REQUIREMENT: Copy every line of the data exactly, leaving nothing out.
————————
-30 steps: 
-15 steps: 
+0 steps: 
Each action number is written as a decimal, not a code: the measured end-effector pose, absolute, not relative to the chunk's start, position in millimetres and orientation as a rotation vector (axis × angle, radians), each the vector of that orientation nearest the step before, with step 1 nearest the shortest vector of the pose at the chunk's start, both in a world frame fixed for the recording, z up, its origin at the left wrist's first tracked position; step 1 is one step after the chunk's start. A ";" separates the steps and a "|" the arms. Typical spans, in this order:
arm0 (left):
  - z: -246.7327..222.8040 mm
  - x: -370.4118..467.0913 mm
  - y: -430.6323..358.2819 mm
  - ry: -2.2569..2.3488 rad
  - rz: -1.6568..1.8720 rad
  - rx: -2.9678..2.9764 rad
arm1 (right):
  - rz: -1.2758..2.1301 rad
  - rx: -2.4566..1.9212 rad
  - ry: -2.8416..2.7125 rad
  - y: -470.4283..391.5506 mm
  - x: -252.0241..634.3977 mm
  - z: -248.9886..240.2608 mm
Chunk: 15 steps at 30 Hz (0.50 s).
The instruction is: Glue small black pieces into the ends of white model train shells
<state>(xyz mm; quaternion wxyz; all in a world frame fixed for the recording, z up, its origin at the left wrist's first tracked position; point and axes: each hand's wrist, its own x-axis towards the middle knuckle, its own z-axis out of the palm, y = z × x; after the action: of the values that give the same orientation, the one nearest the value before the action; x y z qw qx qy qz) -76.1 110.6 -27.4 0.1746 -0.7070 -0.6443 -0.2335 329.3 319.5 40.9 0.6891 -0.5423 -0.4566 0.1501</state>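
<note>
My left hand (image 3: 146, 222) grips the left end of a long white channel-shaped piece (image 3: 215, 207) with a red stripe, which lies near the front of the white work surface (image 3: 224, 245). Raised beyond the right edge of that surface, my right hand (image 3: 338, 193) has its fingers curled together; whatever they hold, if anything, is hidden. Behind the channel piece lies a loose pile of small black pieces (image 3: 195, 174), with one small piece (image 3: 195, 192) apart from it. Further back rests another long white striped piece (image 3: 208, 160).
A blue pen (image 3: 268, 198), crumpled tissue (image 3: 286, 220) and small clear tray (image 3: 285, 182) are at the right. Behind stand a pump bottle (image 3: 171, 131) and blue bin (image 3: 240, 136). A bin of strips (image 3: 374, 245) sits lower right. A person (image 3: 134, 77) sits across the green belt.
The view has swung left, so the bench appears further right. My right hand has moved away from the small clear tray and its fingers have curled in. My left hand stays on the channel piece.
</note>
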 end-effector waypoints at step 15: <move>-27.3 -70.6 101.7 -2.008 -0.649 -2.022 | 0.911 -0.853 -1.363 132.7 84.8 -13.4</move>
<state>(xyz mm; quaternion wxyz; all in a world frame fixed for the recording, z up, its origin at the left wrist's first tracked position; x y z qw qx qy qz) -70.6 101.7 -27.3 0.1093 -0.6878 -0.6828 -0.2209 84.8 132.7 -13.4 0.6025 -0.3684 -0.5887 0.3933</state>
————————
WORKED SOLUTION:
-30 steps: 
-15 steps: 
+0 steps: 
Each action number is written as a decimal, not a code: the measured end-effector pose, absolute, not relative to the chunk's start, position in millimetres and orientation as a rotation vector (axis × angle, radians), each the vector of that orientation nearest the step before, with step 1 nearest the shortest vector of the pose at the chunk's start, both in a world frame fixed for the recording, z up, its origin at the left wrist's first tracked position; step 1 is one step after the chunk's start. A ";" separates the steps and a "|" the arms. Typical spans, in this order:
arm0 (left):
  - z: -246.7327..222.8040 mm
  - x: -370.4118..467.0913 mm
  - y: -430.6323..358.2819 mm
  - ry: -2.2569..2.3488 rad
  - rz: -1.6568..1.8720 rad
  - rx: -2.9678..2.9764 rad
arm1 (right):
  - rz: -1.2758..2.1301 rad
  - rx: -2.4566..1.9212 rad
  - ry: -2.8416..2.7125 rad
  - y: -470.4283..391.5506 mm
  - x: -252.0241..634.3977 mm
  - z: -248.9886..240.2608 mm
Chunk: 15 steps at 30 Hz (0.50 s).
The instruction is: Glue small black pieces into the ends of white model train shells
<state>(xyz mm; quaternion wxyz; all in a world frame fixed for the recording, z up, its origin at the left wrist's first tracked position; point and axes: each hand's wrist, its own x-axis towards the middle knuckle, its own z-axis out of the palm, y = z × x; after the action: of the values that give the same orientation, the one nearest the value before the action; x y z qw qx qy qz) -76.1 110.6 -27.4 0.1746 -0.7070 -0.6443 -0.2335 329.3 319.5 40.9 0.6891 -0.5423 -0.4566 0.1501</state>
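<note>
My left hand (image 3: 146, 222) grips the left end of a long white channel-shaped piece (image 3: 215, 207) with a red stripe, which lies near the front of the white work surface (image 3: 224, 245). Raised beyond the right edge of that surface, my right hand (image 3: 338, 193) has its fingers curled together; whatever they hold, if anything, is hidden. Behind the channel piece lies a loose pile of small black pieces (image 3: 195, 174), with one small piece (image 3: 195, 192) apart from it. Further back rests another long white striped piece (image 3: 208, 160).
A blue pen (image 3: 268, 198), crumpled tissue (image 3: 286, 220) and small clear tray (image 3: 285, 182) are at the right. Behind stand a pump bottle (image 3: 171, 131) and blue bin (image 3: 240, 136). A bin of strips (image 3: 374, 245) sits lower right. A person (image 3: 134, 77) sits across the green belt.
The view has swung left, so the bench appears further right. My right hand has moved away from the small clear tray and its fingers have curled in. My left hand stays on the channel piece.
</note>
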 end-effector waypoints at step 15: <move>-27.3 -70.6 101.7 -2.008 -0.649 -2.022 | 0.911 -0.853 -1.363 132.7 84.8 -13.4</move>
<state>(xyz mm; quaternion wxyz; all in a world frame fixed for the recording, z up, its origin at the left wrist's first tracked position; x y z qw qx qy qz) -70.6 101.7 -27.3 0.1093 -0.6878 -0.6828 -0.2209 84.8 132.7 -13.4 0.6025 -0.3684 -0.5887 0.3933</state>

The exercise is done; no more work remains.